Thank you, health class.
“Are you a ghost?”
I shook my head. I tried to talk again, but my voice was silent.
“Here,” he said, reaching into the pocket of his overalls. He pulled out a small chunk of coal. “Can you grab this?”
I could try. I reached out, but nothing happened.
Think about grabbing it, Alice!
I reached out again, imagining my invisible hand grabbing the coal. It floated in mid-air; the boy smiled.
“Cool.”
I moved the coal to the floor, writing a simple message:
What’s in the basement?
The boy nodded, understanding. “They have us digging for something.
Well, they have us and something else digging for something. Some of us
sew clothes, too, and the mistresses sell the clothes for money to keep
buying more coal. Some of us have to keep the furnaces going. It’s
really hot.”
“Why?” I wrote.
The boy shrugged. “Because the creature likes it hot.” He swallowed, taking a shaky breath. “The younger one is named Marleen.”
Marleen! Of course. It made sense: Marleen was the daughter in “The Juniper Tree.”
The sound of heavy shoes pounding on the stairs caused us both to
flinch. I dropped the coal. The boy quickly used his hand to wipe away
the words, putting the lump of coal back in his pocket.
“Will you save us?” he asked.
I nodded.
“Are you going to do it wearing pajamas?”
I smiled and shook my head.
A
look of relief spread across his little face. “The creature …” he
started to say, but then his big doe eyes glanced over the couch and a
look of terror spread across his face. A pair of long, slender hands
reached over and grabbed him by his overalls, pulling him over the
couch.
“Come
along now, my little darling,” said the sweet-sounding Marleen, tucking
him under her arm as if he was a football. I tried to follow and felt
my feet lift off the ground. I reached out, trying to grab Alex’s hand.
But I was floating now, unable to control myself.
“Let go!” Alex shouted, pounding on her back.
Marleen laughed. “Such a strong little boy! Why, two extra hours
shoveling coal will be a walk in the park! And if you collapse, all the
better! I’m starving and I haven’t had a good leg of child in years.”
The boy screamed louder. I was falling behind, trailing them in the dim hallway.
“Oh, hush,” said Marleen. “I would never, never do such a thing to you.
You remind me too much of my dear brother. It was all my fault, you
know. I killed him. From that moment on, it was only a matter of time
before Death returned to claim him.” She stifled a sob, reaching for the
heavy door near the kitchen. “Oh my dear, dear brother. The guilt tears
at me so. I fear it will consume me if we don’t find him again!”
I
planted my invisible feet on the carpet and stepped quickly, losing my
footing again and again. By the time I reached the door to the basement,
it was already shut.
And locked.
“But I’m a ghost,” I said in a mute voice. I thought about moving through the door, closing my eyes as I drifted closer. When I opened them again, I found myself in a dark staircase leading down.

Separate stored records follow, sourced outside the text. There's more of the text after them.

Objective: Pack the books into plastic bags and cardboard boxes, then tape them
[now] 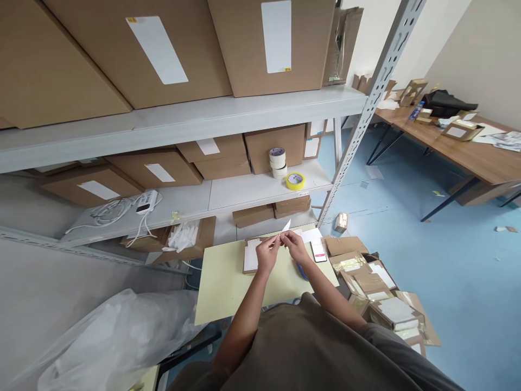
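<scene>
Above a pale yellow table (222, 288), my left hand (268, 253) and my right hand (293, 244) meet with fingers pinched together. A small white piece of paper (287, 226) sticks up from between their fingertips, and both hands appear to grip its lower edge. Left of my left hand lies a flat cardboard box (251, 258) with a white sheet on it. A phone (319, 251) with a lit screen rests to the right of my right hand. Something blue (302, 271), partly covered by my right forearm, lies on the table. More white paper (311, 235) is behind my right hand.
A metal shelf (244, 108) with large cardboard boxes rises in front. Its middle level holds white tape rolls (277, 158), a yellow tape roll (295, 181) and a power strip (147, 202). Cardboard boxes (378, 293) are piled right; a plastic bag (122, 336) sits left.
</scene>
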Demonstrator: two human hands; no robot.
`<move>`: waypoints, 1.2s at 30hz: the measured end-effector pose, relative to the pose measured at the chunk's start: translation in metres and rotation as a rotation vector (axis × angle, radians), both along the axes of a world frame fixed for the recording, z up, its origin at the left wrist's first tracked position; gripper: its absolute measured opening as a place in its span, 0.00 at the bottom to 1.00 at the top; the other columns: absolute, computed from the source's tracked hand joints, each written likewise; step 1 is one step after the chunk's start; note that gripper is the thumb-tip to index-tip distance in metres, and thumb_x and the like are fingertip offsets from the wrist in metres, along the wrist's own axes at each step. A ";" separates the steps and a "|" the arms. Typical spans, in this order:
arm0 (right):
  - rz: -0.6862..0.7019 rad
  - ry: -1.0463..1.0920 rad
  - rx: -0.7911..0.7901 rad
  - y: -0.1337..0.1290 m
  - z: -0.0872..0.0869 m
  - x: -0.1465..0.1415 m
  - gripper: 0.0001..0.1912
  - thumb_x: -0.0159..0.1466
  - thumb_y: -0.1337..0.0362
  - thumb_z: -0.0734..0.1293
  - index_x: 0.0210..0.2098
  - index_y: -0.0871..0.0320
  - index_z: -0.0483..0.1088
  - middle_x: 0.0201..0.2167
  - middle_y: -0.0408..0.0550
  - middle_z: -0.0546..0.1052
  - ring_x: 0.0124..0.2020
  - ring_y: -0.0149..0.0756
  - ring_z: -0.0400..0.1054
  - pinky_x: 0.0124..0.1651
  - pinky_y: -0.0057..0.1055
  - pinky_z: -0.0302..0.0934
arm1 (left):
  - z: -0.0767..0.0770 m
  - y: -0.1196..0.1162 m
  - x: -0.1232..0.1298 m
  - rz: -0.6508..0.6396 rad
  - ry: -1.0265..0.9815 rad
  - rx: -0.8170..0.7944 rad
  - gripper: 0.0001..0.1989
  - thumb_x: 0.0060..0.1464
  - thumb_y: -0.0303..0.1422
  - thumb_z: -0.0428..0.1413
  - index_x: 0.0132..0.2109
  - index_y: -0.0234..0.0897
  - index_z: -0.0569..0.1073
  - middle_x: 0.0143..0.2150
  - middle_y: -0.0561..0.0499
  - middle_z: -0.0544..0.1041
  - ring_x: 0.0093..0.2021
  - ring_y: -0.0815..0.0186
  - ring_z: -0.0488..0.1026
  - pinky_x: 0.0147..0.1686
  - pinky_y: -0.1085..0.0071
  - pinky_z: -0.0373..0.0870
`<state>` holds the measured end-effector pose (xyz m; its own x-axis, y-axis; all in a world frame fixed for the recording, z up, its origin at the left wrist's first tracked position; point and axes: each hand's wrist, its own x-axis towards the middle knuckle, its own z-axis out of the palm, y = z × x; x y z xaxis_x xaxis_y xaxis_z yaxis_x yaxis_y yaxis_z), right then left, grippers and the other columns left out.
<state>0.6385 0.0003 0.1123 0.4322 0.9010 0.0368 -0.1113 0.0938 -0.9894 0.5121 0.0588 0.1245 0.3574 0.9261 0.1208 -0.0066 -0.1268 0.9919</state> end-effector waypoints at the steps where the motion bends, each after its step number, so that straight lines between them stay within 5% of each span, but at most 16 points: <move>1: 0.002 0.001 -0.003 0.000 0.000 0.000 0.19 0.66 0.42 0.69 0.35 0.51 0.73 0.32 0.46 0.76 0.35 0.40 0.71 0.41 0.36 0.66 | 0.000 0.000 0.000 -0.004 -0.002 -0.013 0.12 0.53 0.43 0.70 0.43 0.45 0.88 0.47 0.44 0.86 0.48 0.50 0.82 0.51 0.57 0.79; 16: -0.023 -0.170 -0.022 -0.004 0.001 0.005 0.15 0.67 0.48 0.68 0.34 0.52 0.73 0.32 0.46 0.78 0.34 0.39 0.70 0.39 0.35 0.65 | 0.004 0.002 -0.005 -0.054 0.000 -0.030 0.11 0.50 0.42 0.71 0.40 0.43 0.88 0.43 0.43 0.86 0.44 0.52 0.82 0.48 0.58 0.79; 24: 0.020 -0.201 -0.021 -0.004 -0.001 0.007 0.12 0.68 0.51 0.68 0.35 0.52 0.73 0.32 0.45 0.78 0.35 0.39 0.71 0.38 0.34 0.63 | -0.023 0.010 0.000 0.035 -0.089 -0.283 0.21 0.55 0.53 0.65 0.38 0.37 0.84 0.38 0.45 0.85 0.40 0.57 0.80 0.42 0.65 0.77; 30: 0.019 -0.165 -0.030 -0.003 -0.005 0.010 0.09 0.66 0.55 0.68 0.34 0.52 0.72 0.32 0.45 0.78 0.35 0.39 0.72 0.40 0.35 0.64 | -0.019 0.010 0.000 -0.180 -0.082 -0.239 0.23 0.55 0.52 0.67 0.46 0.36 0.85 0.44 0.44 0.85 0.47 0.55 0.80 0.50 0.66 0.74; 36: 0.016 -0.009 -0.078 -0.002 -0.022 0.009 0.10 0.62 0.57 0.69 0.28 0.52 0.66 0.25 0.41 0.74 0.30 0.38 0.71 0.37 0.34 0.64 | -0.032 0.012 -0.002 -0.071 -0.030 -0.284 0.23 0.51 0.54 0.68 0.34 0.36 0.83 0.31 0.50 0.80 0.36 0.60 0.76 0.39 0.68 0.72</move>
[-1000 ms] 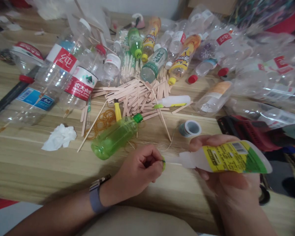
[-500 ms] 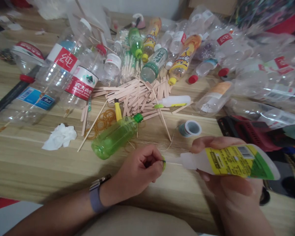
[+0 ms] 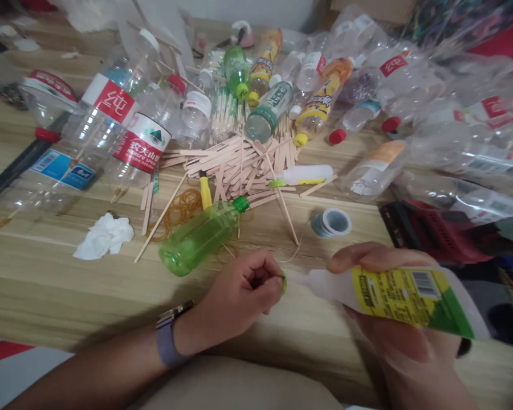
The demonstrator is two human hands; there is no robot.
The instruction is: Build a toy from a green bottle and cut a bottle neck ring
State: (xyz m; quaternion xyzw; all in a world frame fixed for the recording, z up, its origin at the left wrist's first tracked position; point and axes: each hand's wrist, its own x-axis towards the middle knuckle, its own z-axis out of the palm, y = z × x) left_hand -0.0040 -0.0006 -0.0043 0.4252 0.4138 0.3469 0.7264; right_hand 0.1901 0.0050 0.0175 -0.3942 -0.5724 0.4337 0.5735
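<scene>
My left hand (image 3: 248, 285), with a watch on its wrist, is closed in a pinch on a small green bottle cap (image 3: 284, 283), mostly hidden by the fingers. My right hand (image 3: 393, 324) wraps round a glue bottle (image 3: 410, 293) with a yellow and green label. The bottle lies nearly level, its thin nozzle (image 3: 299, 278) pointing left at the cap; whether they touch, I cannot tell. Just beyond my left hand, a green plastic bottle (image 3: 199, 242) rests on its side. A spool of thread (image 3: 334, 222) stands past my right hand.
Flat wooden sticks (image 3: 235, 165) are heaped mid-table beside rubber bands (image 3: 182, 210) and a second glue bottle (image 3: 305, 175). Clear plastic bottles (image 3: 448, 131) crowd the right; bottles joined with sticks (image 3: 111, 108) stand left. Crumpled tissue (image 3: 105, 234) and a red-and-black tool (image 3: 436, 230) lie nearer.
The glue bottle's base has swung downward and its nozzle has shifted slightly left, closer to the cap. My left hand has hardly moved.
</scene>
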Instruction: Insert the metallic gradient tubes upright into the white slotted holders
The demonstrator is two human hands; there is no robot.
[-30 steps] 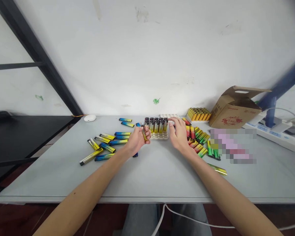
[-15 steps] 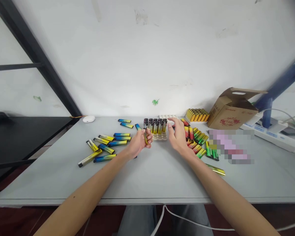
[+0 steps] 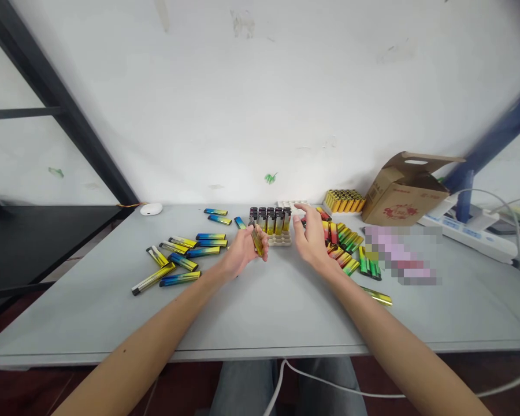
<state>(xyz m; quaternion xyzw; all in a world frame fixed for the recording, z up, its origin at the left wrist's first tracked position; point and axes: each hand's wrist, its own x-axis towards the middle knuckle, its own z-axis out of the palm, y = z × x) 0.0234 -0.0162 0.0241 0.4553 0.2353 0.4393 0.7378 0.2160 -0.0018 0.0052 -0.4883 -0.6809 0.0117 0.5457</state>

Behind me, the door was still shut.
From
farther below came the unmistakable sound of Alex’s cries. I willed my
feet to touch the steps and take them two at a time, down one landing
and then another, where the wooden steps gave way to stones and the
wooden walls of the staircase turned to rock. There was no basement,
only another winding staircase leading deeper. The air cooled. The
noxious scent of burning coal entered my nostrils.
Alex
screamed again. I fought to catch up, tripping on the stone steps in
the near-darkness. The only sources of light were three small lanterns
hanging from the stone walls, and as I passed the last one I found
myself surrounded by darkness, carefully plotting my footsteps on the
wet stone floor as my invisible fingers followed the rocky wall. I
turned right and suddenly, there was light at the end of the tunnel.
Literally.
I gasped. It was a cavern. A massive cavern with massive iron furnaces
on either side with long exhaust pipes crawling up the walls and
disappearing into the rocky ceiling. Children lurched from massive piles
of black stuff over to the furnaces with heavy shovels full of coal.
With every fresh load of coal, the fires inside each furnace belched in
satisfaction. The wet rock walls glistened in the firelight.
More
kids sat at tables spread out near the entrance to the tunnel, hunched
over stacks of jeans, sewing as furiously as their little fingers would
allow. Boys, girls, all of them incredibly young, all of them dirty and
disheveled and tired-looking. Their eyes blinked furiously in the hot,
dry air. On every pair of jeans was a gold “B.”
“Faster
now!” said the older Corrupted woman with the gray hair. She was
walking between the rows of tables. “Jeans mean money. And money means
coal.”
But
for what? I thought. Was it to build the furnaces? How long had it
taken to build each one? Why were there so few farther down the cavern?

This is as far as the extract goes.